When it comes to ruffs, the whisper numbers for overall populations always spread through the upland crowd like juicy gossip. If the numbers are up from the previous year, the general mood seems pretty good. If they drop, then the opposite happens.
What I’ve found as someone who’ll hunt regardless of how many birds are supposed to be on the landscape is that it really doesn’t matter. This year I’ve heard plenty of hunters say the grouse numbers are down and what they imply is that hunting isn’t really worth it.

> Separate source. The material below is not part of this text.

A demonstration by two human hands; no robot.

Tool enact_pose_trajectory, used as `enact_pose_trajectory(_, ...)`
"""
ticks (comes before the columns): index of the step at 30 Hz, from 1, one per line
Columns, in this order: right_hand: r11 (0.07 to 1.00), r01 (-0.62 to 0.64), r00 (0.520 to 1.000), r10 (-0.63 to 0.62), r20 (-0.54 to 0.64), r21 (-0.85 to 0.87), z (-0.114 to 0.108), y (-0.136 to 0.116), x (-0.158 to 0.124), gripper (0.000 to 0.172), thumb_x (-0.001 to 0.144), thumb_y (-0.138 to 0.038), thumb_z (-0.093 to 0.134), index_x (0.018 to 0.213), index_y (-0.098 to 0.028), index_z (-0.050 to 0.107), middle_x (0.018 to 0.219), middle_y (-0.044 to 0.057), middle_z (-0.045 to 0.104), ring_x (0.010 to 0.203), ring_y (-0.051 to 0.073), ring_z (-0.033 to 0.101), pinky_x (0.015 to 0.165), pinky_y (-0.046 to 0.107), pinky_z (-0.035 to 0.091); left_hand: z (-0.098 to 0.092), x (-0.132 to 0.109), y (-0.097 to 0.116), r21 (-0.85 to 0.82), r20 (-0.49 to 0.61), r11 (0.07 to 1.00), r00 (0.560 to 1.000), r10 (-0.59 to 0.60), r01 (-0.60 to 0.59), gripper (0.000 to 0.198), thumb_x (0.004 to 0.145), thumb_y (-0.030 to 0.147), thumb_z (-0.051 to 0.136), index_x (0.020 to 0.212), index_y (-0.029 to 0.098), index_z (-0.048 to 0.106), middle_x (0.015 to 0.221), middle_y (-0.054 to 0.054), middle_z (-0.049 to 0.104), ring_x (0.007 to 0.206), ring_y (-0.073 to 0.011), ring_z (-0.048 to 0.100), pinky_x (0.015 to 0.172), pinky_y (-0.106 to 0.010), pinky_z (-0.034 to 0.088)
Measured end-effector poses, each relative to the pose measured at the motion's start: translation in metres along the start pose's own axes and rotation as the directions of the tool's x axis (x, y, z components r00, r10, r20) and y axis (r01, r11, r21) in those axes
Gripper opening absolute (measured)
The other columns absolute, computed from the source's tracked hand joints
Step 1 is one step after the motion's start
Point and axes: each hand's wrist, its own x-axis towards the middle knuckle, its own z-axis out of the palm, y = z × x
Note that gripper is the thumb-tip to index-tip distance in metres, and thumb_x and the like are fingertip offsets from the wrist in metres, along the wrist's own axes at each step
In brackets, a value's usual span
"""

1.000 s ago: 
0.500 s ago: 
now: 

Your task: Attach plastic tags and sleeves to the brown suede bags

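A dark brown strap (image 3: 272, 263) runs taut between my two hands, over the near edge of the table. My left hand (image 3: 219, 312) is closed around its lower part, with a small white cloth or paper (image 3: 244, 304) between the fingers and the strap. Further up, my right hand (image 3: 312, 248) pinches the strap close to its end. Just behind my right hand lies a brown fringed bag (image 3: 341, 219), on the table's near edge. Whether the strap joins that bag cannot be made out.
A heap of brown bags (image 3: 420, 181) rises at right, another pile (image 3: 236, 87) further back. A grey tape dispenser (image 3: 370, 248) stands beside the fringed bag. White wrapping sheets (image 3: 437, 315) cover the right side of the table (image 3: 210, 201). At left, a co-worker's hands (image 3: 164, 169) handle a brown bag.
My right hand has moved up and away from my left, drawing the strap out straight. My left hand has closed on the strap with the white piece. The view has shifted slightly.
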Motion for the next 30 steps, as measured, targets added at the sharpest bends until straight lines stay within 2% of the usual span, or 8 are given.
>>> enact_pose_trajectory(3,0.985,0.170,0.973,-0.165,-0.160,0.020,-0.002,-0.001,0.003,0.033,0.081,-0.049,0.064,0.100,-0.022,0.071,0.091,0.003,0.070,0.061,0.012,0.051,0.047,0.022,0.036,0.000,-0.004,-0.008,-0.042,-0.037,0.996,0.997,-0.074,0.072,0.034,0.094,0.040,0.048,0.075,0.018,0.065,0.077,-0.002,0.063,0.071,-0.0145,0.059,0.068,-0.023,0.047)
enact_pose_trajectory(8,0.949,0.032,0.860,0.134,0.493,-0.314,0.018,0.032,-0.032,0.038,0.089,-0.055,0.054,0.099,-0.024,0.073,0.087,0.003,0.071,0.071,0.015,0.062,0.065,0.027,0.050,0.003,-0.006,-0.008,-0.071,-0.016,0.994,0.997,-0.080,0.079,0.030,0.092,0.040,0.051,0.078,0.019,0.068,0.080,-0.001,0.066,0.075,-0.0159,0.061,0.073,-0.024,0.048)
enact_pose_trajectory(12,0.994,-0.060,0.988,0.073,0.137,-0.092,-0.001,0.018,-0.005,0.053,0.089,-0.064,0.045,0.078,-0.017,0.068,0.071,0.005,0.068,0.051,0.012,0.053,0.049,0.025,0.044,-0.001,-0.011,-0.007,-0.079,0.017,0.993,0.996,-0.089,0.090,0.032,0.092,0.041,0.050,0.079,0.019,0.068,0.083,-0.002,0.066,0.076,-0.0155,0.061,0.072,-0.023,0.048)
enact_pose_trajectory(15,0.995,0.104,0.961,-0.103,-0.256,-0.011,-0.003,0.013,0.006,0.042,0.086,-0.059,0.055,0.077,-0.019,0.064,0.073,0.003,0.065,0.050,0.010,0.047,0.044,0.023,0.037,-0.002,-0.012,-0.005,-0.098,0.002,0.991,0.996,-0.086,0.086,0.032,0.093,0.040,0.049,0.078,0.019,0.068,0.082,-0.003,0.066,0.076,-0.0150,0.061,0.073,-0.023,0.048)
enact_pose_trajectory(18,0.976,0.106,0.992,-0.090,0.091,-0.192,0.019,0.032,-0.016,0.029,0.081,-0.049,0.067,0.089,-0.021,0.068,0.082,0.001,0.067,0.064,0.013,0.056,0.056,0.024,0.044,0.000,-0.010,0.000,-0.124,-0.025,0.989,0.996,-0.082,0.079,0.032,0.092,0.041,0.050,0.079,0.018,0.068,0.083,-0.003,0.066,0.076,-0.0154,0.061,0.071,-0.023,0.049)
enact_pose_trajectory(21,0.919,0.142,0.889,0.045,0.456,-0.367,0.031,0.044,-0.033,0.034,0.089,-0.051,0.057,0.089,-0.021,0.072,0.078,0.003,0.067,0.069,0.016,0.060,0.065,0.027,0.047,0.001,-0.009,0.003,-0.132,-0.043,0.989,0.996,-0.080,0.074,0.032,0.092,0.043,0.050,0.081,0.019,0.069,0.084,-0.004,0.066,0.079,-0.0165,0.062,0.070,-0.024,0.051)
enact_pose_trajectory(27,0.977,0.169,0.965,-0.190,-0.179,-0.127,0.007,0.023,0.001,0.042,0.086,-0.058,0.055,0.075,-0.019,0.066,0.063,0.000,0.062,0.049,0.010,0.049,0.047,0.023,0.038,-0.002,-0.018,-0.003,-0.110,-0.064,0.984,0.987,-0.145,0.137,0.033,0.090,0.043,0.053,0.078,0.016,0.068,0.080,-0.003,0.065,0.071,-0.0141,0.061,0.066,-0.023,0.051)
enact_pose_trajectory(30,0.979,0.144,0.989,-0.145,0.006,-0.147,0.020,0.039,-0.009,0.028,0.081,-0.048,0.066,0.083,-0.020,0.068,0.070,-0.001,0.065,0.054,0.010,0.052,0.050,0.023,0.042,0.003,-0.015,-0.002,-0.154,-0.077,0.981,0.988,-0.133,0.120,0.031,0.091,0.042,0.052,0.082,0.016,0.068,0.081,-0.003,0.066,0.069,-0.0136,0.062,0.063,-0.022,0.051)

My limited time in the woods targeting ruffs has led me to believe that it is, indeed, worth it. It always is, if I’m being honest. I rarely shoot limits of grouse, so heading out with the expectation that Luna and I might get a few flushes and perhaps a bird or two for dinner is good enough. What I find, and what I found last weekend, is that this is possible in the worst years.
Even when the grouse cycle has bottomed, West Nile Virus has hit the birds and whatever else has conspired to wipe the grouse slate clean, it seems that enough miles behind a good dog will result in those ever-so-sweet flushes. And anyone who upland hunts knows it takes flushes to fill the game bag. It’s a simple equation, really.
More to the point, not hunting because it might not be easy is a strange excuse. Hunting isn’t supposed to be easy, and when we work hard to make it that way, we dilute the benefits of the experience.
All of this is a long-winded way of saying that if you like to grouse hunt, you should go. There are birds out there to be had, and the hunting is only going to improve as the temperatures, and the leaves, drop. And if what I’ve seen so far indicates anything, even though there aren’t supposed to be as many ruffs in the north country as in certain years past, there are still plenty of them just waiting to get flushed.